**What needs to be done**
Nothing in the data below may be left out; return all of it exactly.

**Data extract**
== Segment start ==

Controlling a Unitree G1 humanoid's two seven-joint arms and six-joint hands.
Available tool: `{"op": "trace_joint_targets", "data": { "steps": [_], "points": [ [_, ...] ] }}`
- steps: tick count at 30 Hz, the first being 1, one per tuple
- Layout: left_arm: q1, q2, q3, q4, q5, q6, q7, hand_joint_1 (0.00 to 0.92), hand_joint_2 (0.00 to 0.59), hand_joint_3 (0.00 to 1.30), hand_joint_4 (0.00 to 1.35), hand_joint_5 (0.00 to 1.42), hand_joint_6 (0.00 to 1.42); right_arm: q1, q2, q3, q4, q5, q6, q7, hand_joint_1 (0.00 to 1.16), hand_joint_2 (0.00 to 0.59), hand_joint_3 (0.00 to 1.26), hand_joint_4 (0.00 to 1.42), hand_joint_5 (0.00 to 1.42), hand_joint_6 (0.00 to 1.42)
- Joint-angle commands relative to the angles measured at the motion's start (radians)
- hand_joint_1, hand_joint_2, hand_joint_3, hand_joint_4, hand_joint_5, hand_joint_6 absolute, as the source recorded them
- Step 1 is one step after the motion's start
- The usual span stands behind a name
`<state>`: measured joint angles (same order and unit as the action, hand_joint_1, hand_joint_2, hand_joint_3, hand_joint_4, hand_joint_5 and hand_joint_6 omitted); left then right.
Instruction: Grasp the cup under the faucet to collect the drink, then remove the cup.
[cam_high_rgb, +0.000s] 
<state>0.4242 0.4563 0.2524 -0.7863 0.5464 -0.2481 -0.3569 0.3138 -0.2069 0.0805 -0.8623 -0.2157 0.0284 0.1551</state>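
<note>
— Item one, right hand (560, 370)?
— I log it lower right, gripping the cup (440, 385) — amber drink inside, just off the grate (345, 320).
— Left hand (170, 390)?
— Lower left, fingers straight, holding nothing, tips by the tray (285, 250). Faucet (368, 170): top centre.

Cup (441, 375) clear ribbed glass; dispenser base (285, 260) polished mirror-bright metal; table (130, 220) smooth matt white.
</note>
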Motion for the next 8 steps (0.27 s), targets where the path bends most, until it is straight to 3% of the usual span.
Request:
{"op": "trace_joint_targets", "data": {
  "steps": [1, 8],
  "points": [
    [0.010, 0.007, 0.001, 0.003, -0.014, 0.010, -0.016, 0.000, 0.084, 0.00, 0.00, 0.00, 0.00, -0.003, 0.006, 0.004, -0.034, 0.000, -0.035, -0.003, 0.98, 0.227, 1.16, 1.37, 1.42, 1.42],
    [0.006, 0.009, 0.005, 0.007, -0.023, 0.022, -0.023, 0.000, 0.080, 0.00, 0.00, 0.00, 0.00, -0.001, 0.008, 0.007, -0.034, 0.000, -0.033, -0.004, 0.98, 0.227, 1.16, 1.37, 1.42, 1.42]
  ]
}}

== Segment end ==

**Answer space**
Controlling a Unitree G1 humanoid's two seven-joint arms and six-joint hands.
Available tool: `{"op": "trace_joint_targets", "data": { "steps": [_], "points": [ [_, ...] ] }}`
- steps: tick count at 30 Hz, the first being 1, one per tuple
- Layout: left_arm: q1, q2, q3, q4, q5, q6, q7, hand_joint_1 (0.00 to 0.92), hand_joint_2 (0.00 to 0.59), hand_joint_3 (0.00 to 1.30), hand_joint_4 (0.00 to 1.35), hand_joint_5 (0.00 to 1.42), hand_joint_6 (0.00 to 1.42); right_arm: q1, q2, q3, q4, q5, q6, q7, hand_joint_1 (0.00 to 1.16), hand_joint_2 (0.00 to 0.59), hand_joint_3 (0.00 to 1.26), hand_joint_4 (0.00 to 1.42), hand_joint_5 (0.00 to 1.42), hand_joint_6 (0.00 to 1.42)
- Joint-angle commands relative to the angles measured at the motion's start (radians)
- hand_joint_1, hand_joint_2, hand_joint_3, hand_joint_4, hand_joint_5, hand_joint_6 absolute, as the source recorded them
- Step 1 is one step after the motion's start
- The usual span stands behind a name
`<state>`: measured joint angles (same order and unit as the action, hand_joint_1, hand_joint_2, hand_joint_3, hand_joint_4, hand_joint_5 and hand_joint_6 omitted); left then right.
Instruction: Grasp the cup under the faucet to collect the drink, then remove the cup.
[cam_high_rgb, +0.000s] 
<state>0.4242 0.4563 0.2524 -0.7863 0.5464 -0.2481 -0.3569 0.3138 -0.2069 0.0805 -0.8623 -0.2157 0.0284 0.1551</state>
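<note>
— Item one, right hand (560, 370)?
— I log it lower right, gripping the cup (440, 385) — amber drink inside, just off the grate (345, 320).
— Left hand (170, 390)?
— Lower left, fingers straight, holding nothing, tips by the tray (285, 250). Faucet (368, 170): top centre.

Cup (441, 375) clear ribbed glass; dispenser base (285, 260) polished mirror-bright metal; table (130, 220) smooth matt white.
</note>
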Motion for the next 8 steps (0.27 s), targets where the path bends most, until it is straight to 3% of the usual span.
Request:
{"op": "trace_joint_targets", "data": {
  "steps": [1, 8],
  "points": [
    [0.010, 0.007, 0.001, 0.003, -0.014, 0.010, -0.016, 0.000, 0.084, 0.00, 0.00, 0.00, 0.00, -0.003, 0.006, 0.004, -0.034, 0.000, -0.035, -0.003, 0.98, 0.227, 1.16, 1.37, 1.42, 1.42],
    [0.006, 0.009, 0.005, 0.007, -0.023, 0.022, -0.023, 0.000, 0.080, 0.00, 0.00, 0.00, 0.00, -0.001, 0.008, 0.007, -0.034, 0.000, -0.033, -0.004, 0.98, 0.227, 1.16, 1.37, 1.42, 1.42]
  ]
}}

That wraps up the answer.